Task objective
Your copy must hold all of the data below, unchanged and without images.

Collected material
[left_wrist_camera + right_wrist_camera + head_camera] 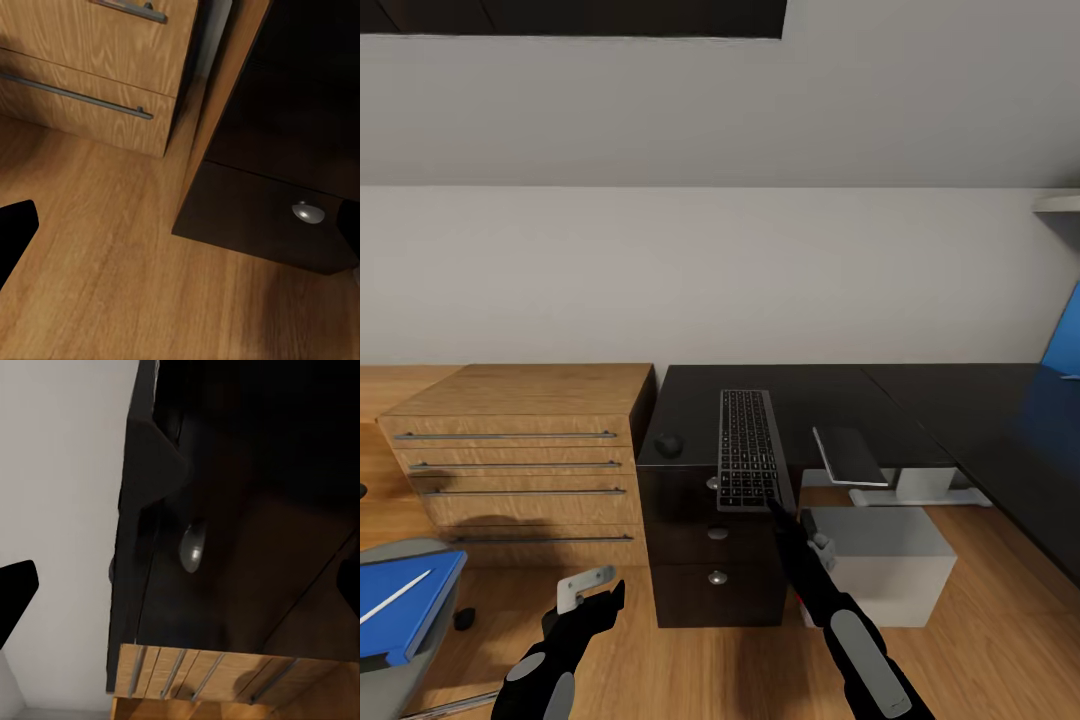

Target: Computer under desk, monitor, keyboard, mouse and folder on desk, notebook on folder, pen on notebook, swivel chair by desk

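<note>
Two items, keyboard (747, 450) and mouse (669, 445), on desk (840, 395); folder (405, 605), pen (395, 597) remain on chair. Both grippers' state: cannot tell.

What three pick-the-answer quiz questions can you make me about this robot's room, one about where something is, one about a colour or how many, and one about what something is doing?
1. Where is the mouse?
A. on the floor
B. on the desk, left of the keyboard
C. on the wooden chest

2. How many long steel handles does the wooden chest show in the head view?
A. four
B. one
C. seven

3. How does the keyboard lie?
A. standing on its edge
B. tucked in a drawer
C. flat, its near end sticking out past the desk edge

Answers: 1 B, the small black mouse sits on the black top beside the keyboard. 2 A, four handles run across the drawer fronts. 3 C, its near end overhangs by the right gripper.
</note>
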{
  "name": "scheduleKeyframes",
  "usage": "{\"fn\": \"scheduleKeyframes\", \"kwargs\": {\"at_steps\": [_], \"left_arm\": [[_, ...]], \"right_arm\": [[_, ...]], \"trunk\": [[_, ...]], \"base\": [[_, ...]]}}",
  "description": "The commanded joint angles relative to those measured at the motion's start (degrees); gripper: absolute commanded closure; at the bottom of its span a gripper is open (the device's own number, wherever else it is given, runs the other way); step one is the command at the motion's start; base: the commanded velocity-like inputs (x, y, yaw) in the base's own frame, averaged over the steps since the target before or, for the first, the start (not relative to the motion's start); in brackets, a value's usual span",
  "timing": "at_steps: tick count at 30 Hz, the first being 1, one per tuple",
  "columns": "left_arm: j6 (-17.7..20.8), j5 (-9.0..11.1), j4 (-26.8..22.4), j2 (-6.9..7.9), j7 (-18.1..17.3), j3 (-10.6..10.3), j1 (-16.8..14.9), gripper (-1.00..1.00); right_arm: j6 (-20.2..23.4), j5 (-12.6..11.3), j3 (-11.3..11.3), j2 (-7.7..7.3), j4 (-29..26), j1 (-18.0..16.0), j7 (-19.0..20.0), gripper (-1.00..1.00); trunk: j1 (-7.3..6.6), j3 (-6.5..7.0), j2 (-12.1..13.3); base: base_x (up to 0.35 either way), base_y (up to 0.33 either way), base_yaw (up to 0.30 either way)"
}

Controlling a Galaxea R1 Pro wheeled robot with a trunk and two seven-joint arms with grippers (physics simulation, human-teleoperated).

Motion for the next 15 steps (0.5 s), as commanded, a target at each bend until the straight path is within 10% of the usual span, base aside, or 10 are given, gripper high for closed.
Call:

Output below
[left_wrist_camera + right_wrist_camera + head_camera] 

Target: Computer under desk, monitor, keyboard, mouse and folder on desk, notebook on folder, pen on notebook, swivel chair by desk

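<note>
Two items, keyboard (747, 450) and mouse (669, 445), on desk (840, 395); folder (405, 605), pen (395, 597) remain on chair. Both grippers' state: cannot tell.

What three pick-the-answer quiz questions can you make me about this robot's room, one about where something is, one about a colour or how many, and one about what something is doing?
1. Where is the mouse?
A. on the floor
B. on the desk, left of the keyboard
C. on the wooden chest

2. How many long steel handles does the wooden chest show in the head view?
A. four
B. one
C. seven

3. How does the keyboard lie?
A. standing on its edge
B. tucked in a drawer
C. flat, its near end sticking out past the desk edge

Answers: 1 B, the small black mouse sits on the black top beside the keyboard. 2 A, four handles run across the drawer fronts. 3 C, its near end overhangs by the right gripper.
</note>
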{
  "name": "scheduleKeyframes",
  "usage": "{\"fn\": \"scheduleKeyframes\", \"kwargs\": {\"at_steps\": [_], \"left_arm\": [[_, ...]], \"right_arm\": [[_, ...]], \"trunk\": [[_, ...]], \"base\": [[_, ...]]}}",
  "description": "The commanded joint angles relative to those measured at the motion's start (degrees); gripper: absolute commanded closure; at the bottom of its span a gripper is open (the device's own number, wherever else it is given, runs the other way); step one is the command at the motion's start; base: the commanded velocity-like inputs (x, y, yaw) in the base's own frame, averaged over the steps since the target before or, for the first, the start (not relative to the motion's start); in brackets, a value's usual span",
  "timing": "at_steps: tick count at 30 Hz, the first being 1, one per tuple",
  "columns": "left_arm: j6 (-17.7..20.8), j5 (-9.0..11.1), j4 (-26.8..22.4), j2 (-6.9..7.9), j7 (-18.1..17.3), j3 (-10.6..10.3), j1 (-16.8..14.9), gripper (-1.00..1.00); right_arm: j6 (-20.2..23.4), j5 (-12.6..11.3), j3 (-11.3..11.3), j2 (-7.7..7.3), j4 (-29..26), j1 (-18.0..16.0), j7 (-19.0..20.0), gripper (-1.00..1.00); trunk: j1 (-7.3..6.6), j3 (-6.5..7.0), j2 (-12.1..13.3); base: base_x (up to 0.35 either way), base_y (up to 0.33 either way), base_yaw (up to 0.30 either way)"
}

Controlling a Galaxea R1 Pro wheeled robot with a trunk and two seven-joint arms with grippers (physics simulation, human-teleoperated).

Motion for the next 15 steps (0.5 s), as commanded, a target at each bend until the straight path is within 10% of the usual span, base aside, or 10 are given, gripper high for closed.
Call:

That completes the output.